Sekolah Alam Manusak: Membangkitkan Gerakan Pemuda untuk menciptakan Metode Pembelajaran yang Ramah Lingkungan

Kegiatan belajar di Sekolah Alam Manusak, Desa Manusak, Kecamatan Kupang Timur, Kabupaten Kupang, Nusa Tenggara Timur (NTT). (Courtesy YRSBI)


Bagaimana anak-anak muda dapat terus menjalani proses pembelajaran dalam situasi yang penuh keterbatasan dan keputusasaan yang ditimbulkan oleh pandemi Covid-19 yang berkepanjangan?

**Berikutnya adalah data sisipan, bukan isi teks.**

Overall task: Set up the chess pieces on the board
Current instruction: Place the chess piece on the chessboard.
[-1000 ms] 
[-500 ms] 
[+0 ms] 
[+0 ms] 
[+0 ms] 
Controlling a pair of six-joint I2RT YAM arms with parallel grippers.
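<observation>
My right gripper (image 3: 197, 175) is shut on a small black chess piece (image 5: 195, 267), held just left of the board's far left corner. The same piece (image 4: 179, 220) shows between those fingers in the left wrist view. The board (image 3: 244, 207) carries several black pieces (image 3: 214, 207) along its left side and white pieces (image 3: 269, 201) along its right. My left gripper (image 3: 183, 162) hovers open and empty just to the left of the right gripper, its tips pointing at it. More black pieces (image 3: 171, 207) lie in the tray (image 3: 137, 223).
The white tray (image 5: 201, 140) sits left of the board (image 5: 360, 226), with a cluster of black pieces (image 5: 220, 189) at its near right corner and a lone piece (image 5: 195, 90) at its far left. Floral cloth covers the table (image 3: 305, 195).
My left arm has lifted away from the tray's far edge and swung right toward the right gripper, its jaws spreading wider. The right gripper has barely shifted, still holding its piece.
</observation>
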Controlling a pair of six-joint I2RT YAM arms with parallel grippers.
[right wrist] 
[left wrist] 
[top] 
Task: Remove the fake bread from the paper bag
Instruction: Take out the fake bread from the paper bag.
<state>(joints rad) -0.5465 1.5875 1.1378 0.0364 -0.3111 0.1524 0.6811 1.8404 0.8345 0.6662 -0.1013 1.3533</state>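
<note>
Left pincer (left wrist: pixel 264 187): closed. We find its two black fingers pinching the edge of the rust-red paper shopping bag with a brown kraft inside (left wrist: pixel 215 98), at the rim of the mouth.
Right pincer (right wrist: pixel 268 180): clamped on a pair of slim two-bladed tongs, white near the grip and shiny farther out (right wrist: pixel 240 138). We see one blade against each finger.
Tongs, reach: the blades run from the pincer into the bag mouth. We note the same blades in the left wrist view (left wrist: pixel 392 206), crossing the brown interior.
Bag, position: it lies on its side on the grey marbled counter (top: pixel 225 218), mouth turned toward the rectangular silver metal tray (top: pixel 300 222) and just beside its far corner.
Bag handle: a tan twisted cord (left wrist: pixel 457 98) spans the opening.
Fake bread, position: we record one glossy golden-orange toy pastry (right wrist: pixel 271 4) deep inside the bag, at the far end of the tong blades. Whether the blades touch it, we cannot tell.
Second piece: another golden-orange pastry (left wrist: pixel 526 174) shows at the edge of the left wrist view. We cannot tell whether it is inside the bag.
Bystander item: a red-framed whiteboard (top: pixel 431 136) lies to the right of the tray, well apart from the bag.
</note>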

Tantangan ini yang dihadapi Sekolah Alam Manusak. Saat ini kegiatan sekolah dilakukan secara online menggunakan materi yang disajikan melalui e-learning. Sekolah yang terletak di Kabupaten Kupang, Provinsi Nusa Tenggara Timur (NTT), bertekad untuk memulai proyek pengembangan untuk mengatasi berbagai tantangan yang dihadapi di masa pandemi Covid-19. Sekolah Alam Manusak bercita-cita menjadi model pariwisata berbasis ekologi dan pendidikan di NTT. Mereka berupaya membangun sekolah dengan konsep belajar sambil bermain, dengan menggunakan bahan yang dapat didaur ulang.

Pendiri sekolah Alam Manusak, Yahya Edo, menyatakan dalam sebuah media rilis oleh Pos Kupang bahwa gerakan inovatif ini dibentuk untuk menciptakan sekolah yang dapat membuat siswanya lebih bahagia. Secara ekologis, aktivitas pembelajaran dengan alam yang disertai dengan penggunaan barang-barang daur ulang akan membuat gaya hidup siswa menjadi ramah lingkungan. Disamping itu barang daur ulang dapat digunakan sebagai media belajar maupun bermain.

Bahan-bahan yang dipakai untuk belajar siswa ini berasal dari barang-barang bekas seperti gelas dan botol plastik, botol bekas oli, jerigen, dan perabotan dapur bekas lainnya. Barang-barang bekas ini lebih bermanfaat ketimbang menjadi limbah rumah tangga warga setempat, selain itu bahan-bahan ini pun sulit untuk membusuk secara alami. Beberapa material barang bekas ini dapat digunakan sebagai alat pembantu atau sebagai media pendukung serta dapat di olah dan di berikan“nyawa baru”, seperti diolah menjadi pot bunga atau tanaman. Bahan-bahan lain seperti batangan dan serpihan kayu, ban bekas, dan mainan bekas anak-anak, telah berhasil didaur ulang menjadi kursi dan meja untuk tempat belajar mereka.

Pada Juli dan Agustus 2020, Sekolah Alam Manusak menyelenggarakan ekowisata bersama komunitas di sekitar sekolah. Masyarakat, terutama anak-anak muda, mempelajari konsep ramah lingkungan dan bagaimana penerapannya di tempat wisata mereka di Manusak. Dengan kondisi yang penuh dengan keterbatasan karena pandemi, seunggah pengumuman telah disebarkan ke para warga melalui media sosial dan rantaian pesan agar masyarakat dan pihak lain dapat membantu mengumpulkan dan menyumbangkan barang-barang bekas yang masih dapat digunakan. Para anggota komunitas telah berpartisipasi secara aktif dalam acara ini sehingga mereka dapat menggunakannya sebagai media pembelajaran didalam maupun diluar ruangan.

Untuk pertama kalinya Sekolah Alam meluncurkan Idea Festival di bulan Oktober. Kegiatan ini dilaksanakan untuk mempromosikan lebih luas kelanjutan pengembangan fasilitas sekolah alam dan media pembelajaran daur ulang dengan menggunakan konsep “lopo belajar” (rumah belajar). Meskipun ada keterbatasan anggaran sekolah untuk membiayai konstruksi, anak-anak muda diharapkan dapat menyumbangkan tenaga dalam membangun lopo belajar mereka. Sebagian besar anak-anak muda yang belajar di Sekolah Alam bekerja setiap hari sebagai petani membantu orang tua mereka di ladang atau merawat ternak. Karena bersifat sukarela dimana mereka menyumbangkan waktunya di malam hari, beberapa kegiatan sekolah yang telah dijadwalkan menjadi tertunda. Namun, dengan adanya tenaga dan waktu yang diberikan untuk membuat lopo, pihak sekolah merasa senang anak-anak muda dapat meningkatkan rasa memiliki terhadap sekolahnya.

Pemerintah Desa Manusak sangat mendukung inisiatif sekolah alam yang juga turut didukung oleh Yayasan Rumah Solusi Beta Indonesia (RSBI), NTT dan Samdhana Institute.